UTMA/UGMA Account: A Uniform Transfers to Minors Account (UTMA)/Uniform Gifts to Minors Act (UGMA) is a custodial account that provides a straightforward way to transfer financial gifts to minors without the complexity of a formal trust. The specific type of account, UTMA vs UGMA, depends on your home state. These accounts are useful for parents, grandparents, and guardians to give money to a child and invest on their behalf. When the child reaches the age of majority, which differs by state, they gain full control of the account and can use the assets however they choose.

This is a wonderful way to save for a child’s financial future. Contributing birthday gifts, bar/bat mitzvah presents, and other monies over the course of nearly two decades, can lead to the child entering the adult world with a meaningful financial cushion to start a business, buy a home, or help pay down student debt.

I always ensure that clients realize there are no tax benefits to these accounts. Additionally, there are no parental controls, which do exist with certain trust accounts. If the child is irresponsible upon reaching the age of majority, the funds still belong to them, and they can spend it as they please.

I consider this account type a lower priority item compared to accounts that save for your own future. If you do not have enough funds saved for your retirement, it will be challenging to find a family member to support you during these years. It’s far more important to ensure you are securing your own financial future before giving to kids and grandchildren.
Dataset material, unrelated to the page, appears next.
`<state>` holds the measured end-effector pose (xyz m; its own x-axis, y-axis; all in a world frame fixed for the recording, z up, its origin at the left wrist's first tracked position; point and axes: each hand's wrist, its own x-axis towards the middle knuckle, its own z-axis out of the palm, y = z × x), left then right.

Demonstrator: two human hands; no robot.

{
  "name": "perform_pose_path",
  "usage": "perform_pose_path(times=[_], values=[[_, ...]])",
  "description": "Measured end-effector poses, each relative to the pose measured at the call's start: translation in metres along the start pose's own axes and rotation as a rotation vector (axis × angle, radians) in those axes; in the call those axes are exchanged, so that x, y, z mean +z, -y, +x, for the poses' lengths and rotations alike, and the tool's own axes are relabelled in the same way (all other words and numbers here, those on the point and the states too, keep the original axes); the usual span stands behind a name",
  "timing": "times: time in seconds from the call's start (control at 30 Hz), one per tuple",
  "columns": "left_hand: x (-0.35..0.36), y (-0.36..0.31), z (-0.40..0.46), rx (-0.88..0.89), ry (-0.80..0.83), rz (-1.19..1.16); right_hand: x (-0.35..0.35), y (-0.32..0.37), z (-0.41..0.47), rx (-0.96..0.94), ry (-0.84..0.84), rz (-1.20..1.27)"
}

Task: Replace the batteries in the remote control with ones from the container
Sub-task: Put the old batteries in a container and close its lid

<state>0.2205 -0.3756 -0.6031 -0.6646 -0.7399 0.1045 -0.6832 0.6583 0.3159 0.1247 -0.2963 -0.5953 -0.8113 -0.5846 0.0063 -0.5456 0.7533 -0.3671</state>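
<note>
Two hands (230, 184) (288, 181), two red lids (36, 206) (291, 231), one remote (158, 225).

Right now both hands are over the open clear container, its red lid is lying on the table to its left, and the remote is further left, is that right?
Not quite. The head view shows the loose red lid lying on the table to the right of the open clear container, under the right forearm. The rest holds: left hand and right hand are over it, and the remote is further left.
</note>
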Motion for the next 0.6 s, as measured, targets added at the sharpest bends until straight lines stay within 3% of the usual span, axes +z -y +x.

529 College Savings Account: A 529 account is the optimal way to save for a child’s college tuition. The money is invested, grows tax-deferred, and if the funds are used for qualified higher education expenses no tax is paid on the gains from these investments. Furthermore, some states offer an in-state income tax deduction or credit for residents who contribute to their home state’s 529 plan.

While this is a very useful vehicle, for many frum families it is a low priority item. The big concern is affording yeshiva tuition in elementary and high school. Paying for college tuition has far more options, including scholarships, financial aid programs, going to a cheaper school, going overseas to university, and taking out student loans. Yeshivas offer fewer options and it’s important for parents to focus on affording these near-term tuition expenses before focusing on college.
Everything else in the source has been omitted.